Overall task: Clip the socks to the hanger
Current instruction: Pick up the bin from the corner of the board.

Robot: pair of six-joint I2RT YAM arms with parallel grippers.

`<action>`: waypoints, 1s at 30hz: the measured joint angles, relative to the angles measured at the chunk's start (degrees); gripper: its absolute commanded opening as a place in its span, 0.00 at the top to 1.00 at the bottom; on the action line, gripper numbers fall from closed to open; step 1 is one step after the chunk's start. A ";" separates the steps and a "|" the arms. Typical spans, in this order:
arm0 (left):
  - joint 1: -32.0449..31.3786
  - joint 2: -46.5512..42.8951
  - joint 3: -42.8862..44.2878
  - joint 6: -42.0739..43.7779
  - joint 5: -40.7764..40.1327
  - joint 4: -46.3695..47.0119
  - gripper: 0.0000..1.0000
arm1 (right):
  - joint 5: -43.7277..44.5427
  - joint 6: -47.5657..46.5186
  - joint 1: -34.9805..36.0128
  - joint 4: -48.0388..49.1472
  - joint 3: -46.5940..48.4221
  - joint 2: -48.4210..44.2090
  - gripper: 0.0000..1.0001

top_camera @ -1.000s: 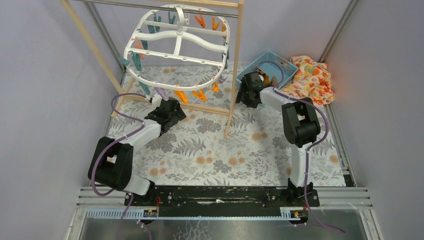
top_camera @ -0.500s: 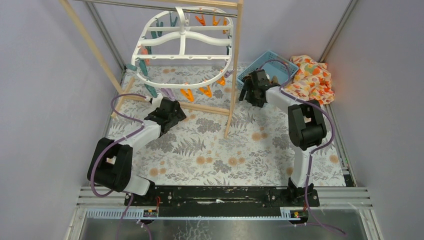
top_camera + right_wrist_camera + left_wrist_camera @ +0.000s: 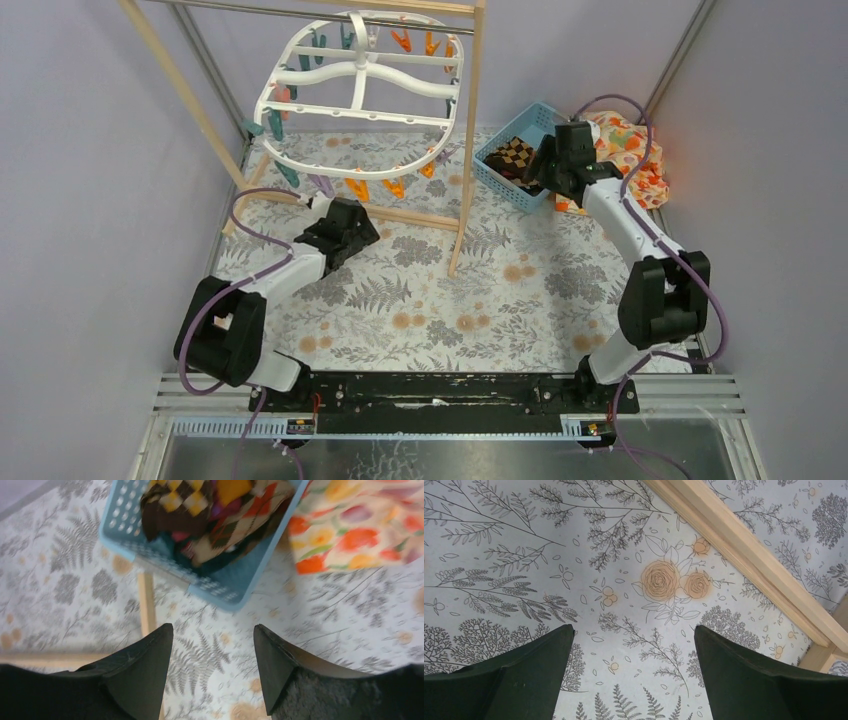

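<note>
Filling the perforated basket (image 3: 216, 588): soft socks (image 3: 175, 505) (checked)

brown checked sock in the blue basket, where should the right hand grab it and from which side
Grip the dark brown sock with tan checks by its raised, bunched fold, coming straight down from above. It lies on top of the heap at one end of the blue plastic basket, whose walls would likely block a sideways approach. The right hand is open and empty just beside the basket.
</note>
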 measured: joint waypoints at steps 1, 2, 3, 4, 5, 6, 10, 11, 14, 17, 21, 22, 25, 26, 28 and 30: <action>-0.26 -0.07 -0.07 -0.11 0.02 0.00 0.02 | 1.40 -0.63 -0.52 -0.98 2.08 1.03 0.34; -0.48 -0.22 -0.09 -0.22 0.07 -0.07 0.01 | 2.78 -1.33 -0.94 -2.23 4.55 2.73 0.36; -0.74 -0.46 -0.09 -0.31 0.15 -0.07 0.01 | 3.93 -1.84 -1.42 -3.39 7.45 5.01 0.37; -0.90 -0.76 -0.09 -0.33 0.17 -0.09 0.01 | 4.85 -2.25 -1.79 -4.04 10.16 7.67 0.38; -1.16 -1.20 -0.09 -0.35 0.20 -0.24 0.01 | 5.42 -2.49 -2.05 -4.42 12.28 10.27 0.38; -1.38 -1.73 -0.09 -0.35 0.17 -0.46 0.01 | 5.68 -2.64 -2.23 -4.61 13.31 12.20 0.38; -2.08 -5.16 -0.09 -0.31 -0.33 -1.09 0.01 | 5.99 -2.64 -2.34 -7.26 13.57 17.51 0.38; -2.16 -6.05 -0.09 -0.31 -0.63 -1.16 0.01 | 6.01 -2.60 -2.36 -7.82 13.57 18.08 0.38; -2.49 -8.96 -0.15 -0.31 -1.31 -1.22 0.01 | 5.92 -2.27 -2.75 -9.14 13.57 18.95 0.38; -2.89 -10.05 -0.31 -0.31 -1.60 -1.25 0.01 | 5.18 -1.73 -3.23 -9.07 13.42 18.97 0.40; -3.61 -10.14 -0.63 -0.33 -1.68 -1.40 0.02 | 4.22 -1.09 -3.80 -8.74 13.31 19.50 0.40; -3.69 -10.29 -0.81 -0.33 -1.68 -1.42 0.01 | 4.13 -1.05 -3.91 -8.61 13.31 19.96 0.40; -3.76 -11.61 -1.68 -0.33 -1.68 -1.64 0.01 | 3.30 -0.50 -4.26 -8.17 13.29 22.38 0.50; -3.76 -12.26 -2.03 -0.33 -1.68 -1.77 0.01 | 3.08 -0.33 -4.37 -7.80 13.29 23.10 0.62; -3.76 -13.57 -2.67 -0.33 -1.70 -1.99 0.01 | 2.01 0.44 -4.61 -6.95 13.29 24.50 0.86; -3.82 -14.43 -2.99 -0.28 -1.70 -2.14 0.02 | 1.40 1.46 -4.81 -5.95 13.29 25.07 1.00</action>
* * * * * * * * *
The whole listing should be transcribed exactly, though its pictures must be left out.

• [Written response]
Overall task: Clip the socks to the hanger
Current instruction: Pick up the bin from the corner of the board.

Robot: pair of six-joint I2RT YAM arms with parallel grippers.

`<action>`: waypoints, 1s at 30hz: the measured joint angles, relative to the angles measured at the chunk's start (degrees); gripper: its absolute commanded opening as a place in its span, 0.00 at the top to 1.00 at the bottom; on the action line, gripper numbers fall from closed to open; step 1 is one step after the chunk's start. A ";" separates the steps and a "|" the arms. Typical spans, in this order:
arm0 (left):
  - joint 1: -32.0449..31.3786
  - joint 2: -46.5512..42.8951
  - joint 3: -42.8862..44.2878
  - joint 6: -42.0739..43.7779
  - joint 5: -40.7764..40.1327
  - joint 4: -46.3695..47.0119
  - gripper: 0.0000..1.0000
arm1 (right):
  - joint 5: -43.7277..44.5427
  - joint 6: -47.5657..46.5186
  - joint 1: -34.9805..36.0128
  - joint 4: -48.0388..49.1472
  - joint 3: -46.5940..48.4221
  - joint 2: -48.4210..44.2090
  - gripper: 0.0000..1.0001

top_camera @ -1.000s: 
top_camera @ -0.500s: 
top_camera + right_wrist_camera + left_wrist_camera @ +0.000s: 

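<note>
Filling the perforated basket (image 3: 216, 588): soft socks (image 3: 175, 505) (checked)

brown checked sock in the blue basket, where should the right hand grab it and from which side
Grip the dark brown sock with tan checks by its raised, bunched fold, coming straight down from above. It lies on top of the heap at one end of the blue plastic basket, whose walls would likely block a sideways approach. The right hand is open and empty just beside the basket.
</note>
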 measured: joint waypoints at steps 1, 2, 3, 4, 5, 6, 10, 11, 14, 17, 21, 22, 25, 26, 28 and 30: <action>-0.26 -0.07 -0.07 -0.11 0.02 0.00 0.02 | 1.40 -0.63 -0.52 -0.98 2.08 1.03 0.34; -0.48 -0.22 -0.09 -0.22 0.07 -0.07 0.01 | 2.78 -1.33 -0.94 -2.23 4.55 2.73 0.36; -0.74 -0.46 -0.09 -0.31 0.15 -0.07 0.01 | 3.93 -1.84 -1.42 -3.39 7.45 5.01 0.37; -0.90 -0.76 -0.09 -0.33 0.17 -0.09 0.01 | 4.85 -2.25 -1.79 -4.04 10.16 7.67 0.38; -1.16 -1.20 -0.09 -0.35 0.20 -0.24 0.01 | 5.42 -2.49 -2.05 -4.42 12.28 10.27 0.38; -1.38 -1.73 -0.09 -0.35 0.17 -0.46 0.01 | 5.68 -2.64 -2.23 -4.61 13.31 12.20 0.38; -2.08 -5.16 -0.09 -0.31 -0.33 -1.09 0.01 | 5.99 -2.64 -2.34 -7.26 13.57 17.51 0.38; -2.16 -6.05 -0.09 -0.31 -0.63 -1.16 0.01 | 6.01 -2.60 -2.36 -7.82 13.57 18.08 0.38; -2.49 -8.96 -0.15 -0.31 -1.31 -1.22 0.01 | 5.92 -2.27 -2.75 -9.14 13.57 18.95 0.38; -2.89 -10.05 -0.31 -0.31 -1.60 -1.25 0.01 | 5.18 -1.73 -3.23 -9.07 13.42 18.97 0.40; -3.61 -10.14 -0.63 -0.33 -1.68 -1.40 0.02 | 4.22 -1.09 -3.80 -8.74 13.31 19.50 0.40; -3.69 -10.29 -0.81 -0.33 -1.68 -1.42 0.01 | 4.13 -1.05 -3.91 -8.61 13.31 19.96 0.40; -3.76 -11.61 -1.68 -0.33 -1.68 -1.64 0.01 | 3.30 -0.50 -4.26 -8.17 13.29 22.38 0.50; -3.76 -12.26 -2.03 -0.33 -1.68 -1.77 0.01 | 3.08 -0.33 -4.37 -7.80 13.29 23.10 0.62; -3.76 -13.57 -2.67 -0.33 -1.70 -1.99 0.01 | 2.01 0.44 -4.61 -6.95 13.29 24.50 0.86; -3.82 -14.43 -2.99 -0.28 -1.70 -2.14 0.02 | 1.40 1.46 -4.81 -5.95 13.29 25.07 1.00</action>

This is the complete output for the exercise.